Le 10 juillet 1929, Le Canard enchaîné publie en page 3 un article d’anthologie intitulé « Il ne reste plus rien de la paire de claques reçue par M. Chiappe », sous-titré « Une intervention énergique de M. André Tardieu ».
C’est une farce journalistique à plusieurs niveaux : une satire de la servilité médiatique, une leçon de style bureaucratique, et une gifle magistrale au pouvoir.
L’affaire des “claques”
Les faits, ou plutôt les versions, tiennent du vaudeville : lors d’une manifestation d’anciens combattants, le préfet de police Jean Chiappe aurait reçu une paire de claques d’un manifestant nommé M. Dormann. Ce dernier affirme l’incident ; Chiappe dément ; la presse s’en empare ; et le ministre de l’Intérieur, André Tardieu, s’empresse de “rectifier” officiellement.
Résultat : l’événement, attesté par des témoins, devient officiellement inexistant. “Il n’en reste plus rien, des claques”, écrit le Canard — “et bien malin sera celui qui prouvera le contraire.”
L’article pastiche le style administratif jusqu’à l’absurde. Le journaliste imagine Tardieu rétablissant l’ordre par décret, transformant une gifle en “léger frôlement” puis en “incident regrettable”. Le ton, faussement solennel, parodie la langue des rectifications ministérielles :
“Tous les lecteurs d’Union nationale sont invités à lire entre les lignes : M. Dormann ayant affirmé qu’il avait vu une manifestante frapper M. Chiappe…”
À mesure que les mots s’effacent (“claque”, “gifle”, “baffe”, “soufflet”), la satire gagne en force : on voit, sous le masque du burlesque, la fabrique du mensonge d’État.
Chiappe, symbole d’une autorité nerveuse
Le choix de la cible n’est pas innocent. Jean Chiappe, préfet de police de 1927 à 1934, est l’une des figures les plus autoritaires de la Troisième République finissante. Très proche de la droite nationaliste, il incarne l’ordre policier et la censure : c’est lui qui interdit, quelques années plus tard, L’Âge d’or de Buñuel et Dalí, et qui réprime les manifestations ouvrières. En 1929, il est déjà haï par la presse indépendante, notamment Le Canard enchaîné, pour ses interventions brutales et ses rapports étroits avec les milieux conservateurs.

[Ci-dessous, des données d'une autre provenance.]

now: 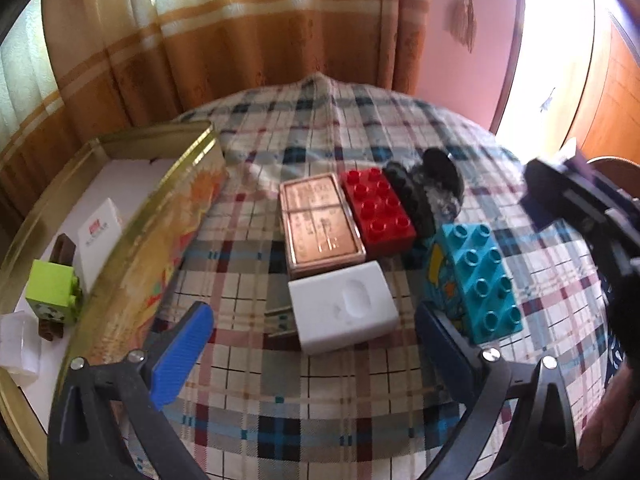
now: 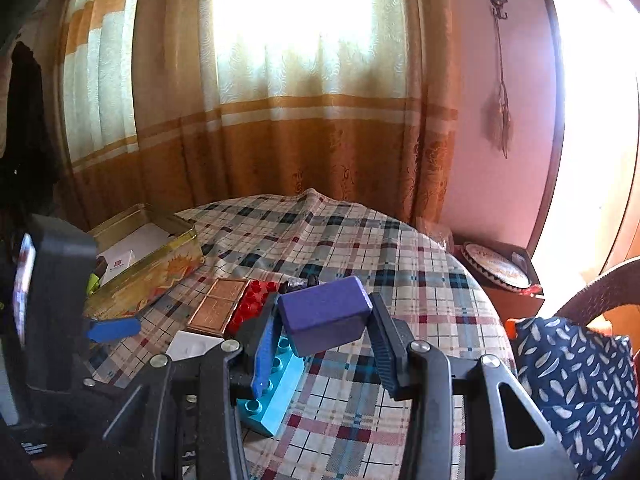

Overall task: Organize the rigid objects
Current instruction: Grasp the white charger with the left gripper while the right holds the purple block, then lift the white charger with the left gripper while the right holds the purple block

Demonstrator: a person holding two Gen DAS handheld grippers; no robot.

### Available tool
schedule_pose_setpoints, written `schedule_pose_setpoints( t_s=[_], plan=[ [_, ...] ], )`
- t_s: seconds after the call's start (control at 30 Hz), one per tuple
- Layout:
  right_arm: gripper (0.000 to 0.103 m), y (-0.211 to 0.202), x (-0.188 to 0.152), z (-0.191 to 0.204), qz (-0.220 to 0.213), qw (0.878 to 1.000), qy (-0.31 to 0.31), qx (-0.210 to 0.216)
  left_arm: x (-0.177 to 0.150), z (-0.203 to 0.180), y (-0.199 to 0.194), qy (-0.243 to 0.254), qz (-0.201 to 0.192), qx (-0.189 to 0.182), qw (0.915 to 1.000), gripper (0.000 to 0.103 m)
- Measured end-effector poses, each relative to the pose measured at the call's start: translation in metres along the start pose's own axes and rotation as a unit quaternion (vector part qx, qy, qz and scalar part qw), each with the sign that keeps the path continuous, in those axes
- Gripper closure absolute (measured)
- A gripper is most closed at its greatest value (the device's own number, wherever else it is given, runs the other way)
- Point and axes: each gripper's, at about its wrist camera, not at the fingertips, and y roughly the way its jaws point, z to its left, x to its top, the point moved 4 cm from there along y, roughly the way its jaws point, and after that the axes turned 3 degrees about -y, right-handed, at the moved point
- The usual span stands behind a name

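My left gripper (image 1: 316, 344) stands open low over the plaid table, its blue fingers either side of a white charger block (image 1: 344, 306). Behind the charger lie a copper tin (image 1: 320, 224), a red brick (image 1: 378, 210), a black toothed piece (image 1: 412, 198) and a teal brick (image 1: 478, 278). My right gripper (image 2: 320, 328) is shut on a purple block (image 2: 326, 314), held above the teal brick (image 2: 276, 392). The copper tin (image 2: 220, 306) and red brick (image 2: 250, 306) show beyond it.
An open gold tin box (image 1: 180, 208) sits at the table's left, holding a green brick (image 1: 54, 292), a white carton (image 1: 100, 236) and a clear case. In the right wrist view the gold box (image 2: 160, 268) lies left. Curtains hang behind; a patterned cloth (image 2: 580, 392) drapes a chair at right.
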Motion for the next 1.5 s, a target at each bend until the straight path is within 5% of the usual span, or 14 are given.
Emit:
schedule_pose_setpoints(
  t_s=[0.13,0.3,0.93,1.5],
  plan=[
    [0.058,-0.001,0.0,0.003,-0.003,1.0,-0.012,-0.004,0.003,0.0,0.005,0.003,0.003,0.001,1.0,0.005],
    [0.058,0.0,-0.001,0.004,-0.002,1.0,-0.013,0.0,0.003,0.006,0.008,-0.01,0.01,-0.024,0.9996,0.037],
    [0.058,-0.01,0.001,0.011,-0.03,0.999,-0.03,0.002,-0.005,0.03,-0.034,-0.04,-0.075,-0.007,0.9964,0.037],
    [0.058,-0.031,0.004,0.028,-0.089,0.995,-0.04,0.03,-0.02,0.047,-0.08,-0.052,-0.171,0.031,0.9834,0.037]
  ],
)
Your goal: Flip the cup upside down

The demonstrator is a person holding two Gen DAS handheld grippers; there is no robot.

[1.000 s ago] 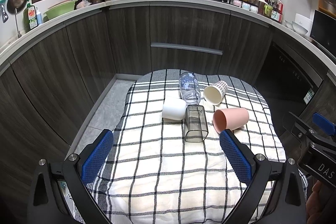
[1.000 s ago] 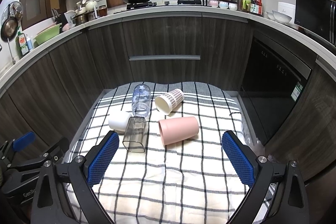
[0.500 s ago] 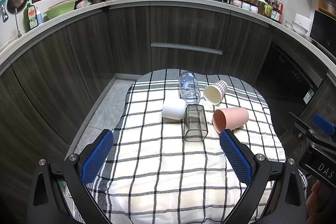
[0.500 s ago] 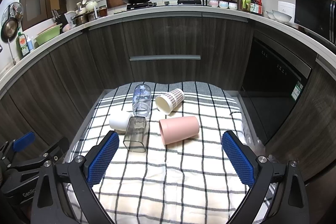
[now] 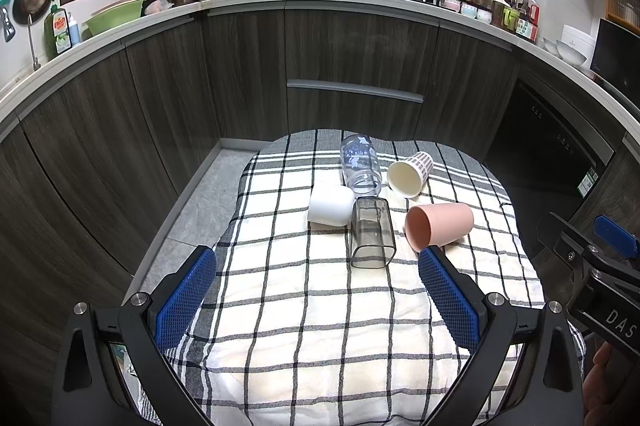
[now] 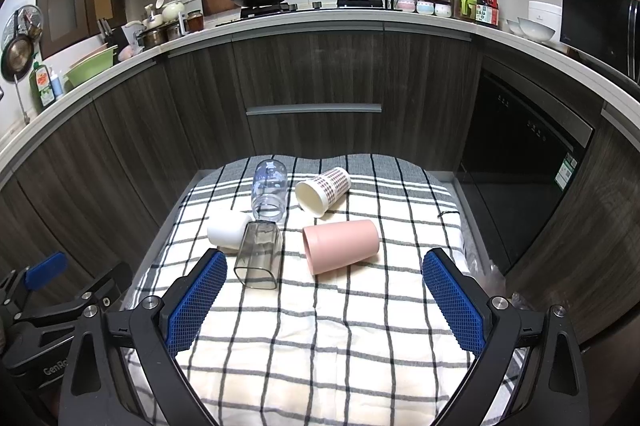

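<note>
Several cups lie on their sides on a checked cloth point(image 5: 304, 306) point(image 6: 320, 326): a pink cup point(image 5: 440, 225) point(image 6: 340, 246), a smoky grey square cup point(image 5: 371, 232) point(image 6: 259, 253), a white cup point(image 5: 330, 204) point(image 6: 226, 230), a clear printed glass point(image 5: 360, 164) point(image 6: 270, 190) and a patterned paper cup point(image 5: 410, 172) point(image 6: 322, 190). My left gripper point(image 5: 316, 296) is open and empty, short of the cups. My right gripper point(image 6: 324, 300) is open and empty, also short of them.
The cloth covers a low table in front of dark kitchen cabinets point(image 5: 352, 66). A dishwasher front point(image 6: 520, 162) stands to the right. The right gripper's body shows at the left wrist view's right edge point(image 5: 600, 266); the left gripper's body shows at the right wrist view's left edge point(image 6: 52, 298).
</note>
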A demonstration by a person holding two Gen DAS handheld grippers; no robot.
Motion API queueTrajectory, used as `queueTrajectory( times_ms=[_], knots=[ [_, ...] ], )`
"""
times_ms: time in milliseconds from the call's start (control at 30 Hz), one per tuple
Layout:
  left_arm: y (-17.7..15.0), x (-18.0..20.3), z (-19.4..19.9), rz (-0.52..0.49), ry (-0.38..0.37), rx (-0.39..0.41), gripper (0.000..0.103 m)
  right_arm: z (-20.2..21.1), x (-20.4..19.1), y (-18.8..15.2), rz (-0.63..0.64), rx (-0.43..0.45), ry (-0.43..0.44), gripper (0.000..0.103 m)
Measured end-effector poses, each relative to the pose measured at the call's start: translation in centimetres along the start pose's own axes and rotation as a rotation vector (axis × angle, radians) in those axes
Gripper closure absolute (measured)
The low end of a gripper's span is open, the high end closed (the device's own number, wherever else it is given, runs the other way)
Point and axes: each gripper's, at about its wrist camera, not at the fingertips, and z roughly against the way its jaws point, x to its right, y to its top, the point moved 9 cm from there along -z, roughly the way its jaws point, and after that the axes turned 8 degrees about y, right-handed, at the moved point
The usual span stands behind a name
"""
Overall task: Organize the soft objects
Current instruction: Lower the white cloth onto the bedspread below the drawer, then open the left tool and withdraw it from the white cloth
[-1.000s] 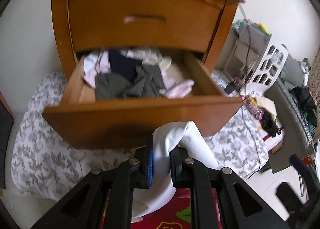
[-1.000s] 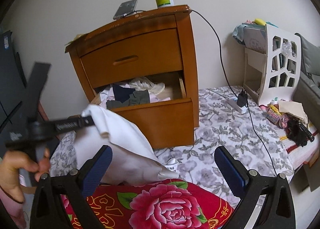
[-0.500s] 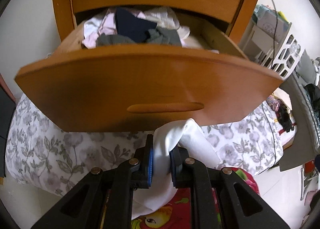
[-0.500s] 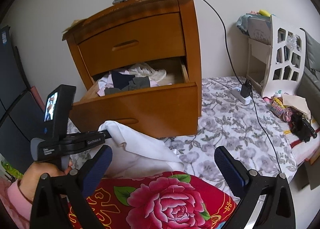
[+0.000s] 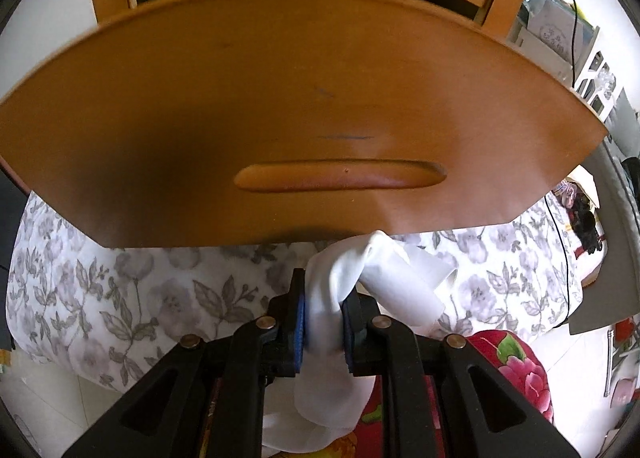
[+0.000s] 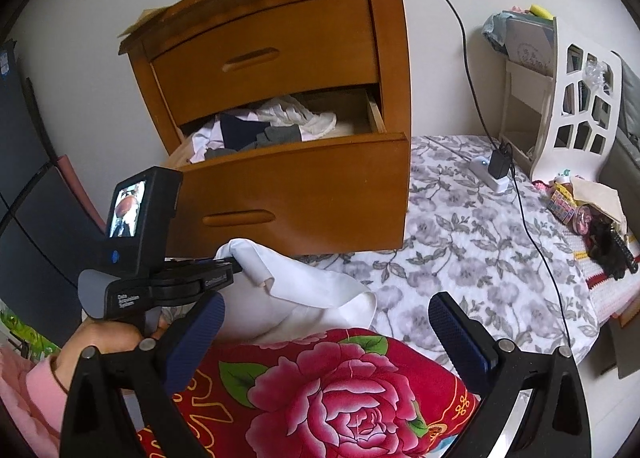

André Tardieu, chef du gouvernement, n’est pas épargné non plus. Son goût du contrôle de la presse et sa conception autoritaire du pouvoir en font une cible naturelle pour l’humour du Canard. Ici, le journal se moque de la mécanique de la désinformation officielle, où un ministre “rectifie” un fait gênant pour sauver la face de son préfet.
La satire du “régime de rectification”
La seconde partie de l’article, « De rectification en rectification », pousse la logique à l’extrême. Le Canard imagine un futur où chaque coup de poing, chaque émeute, chaque scandale serait effacé par “un simple appel téléphonique” à la presse. On y lit cette phrase prémonitoire :
“Les journaux les plus farouchement indépendants se feront un plaisir et un devoir de réduire l’affaire à ses justes proportions : à celles d’un sous-titre discret.”
C’est une critique directe du servilisme médiatique, que le Canard observe dans les journaux partisans de Tardieu. L’ironie mordante de cette formule résume à elle seule la mission du journal : ne jamais se laisser “réduire à un sous-titre”.
Une claque politique et littéraire
Dans cette page, Le Canard enchaîné révèle ce qu’il sait faire de mieux : transformer un fait divers politique en leçon d’hygiène démocratique. En 1929, dans un pays saturé de propagande officielle, la satire joue le rôle que la presse libre devrait tenir : celui de rappeler que, derrière chaque rectification, il reste toujours une trace de la claque.
Quand Tardieu efface les gifles, Le Canard enchaîné lui en colle une vraie : celle du rire.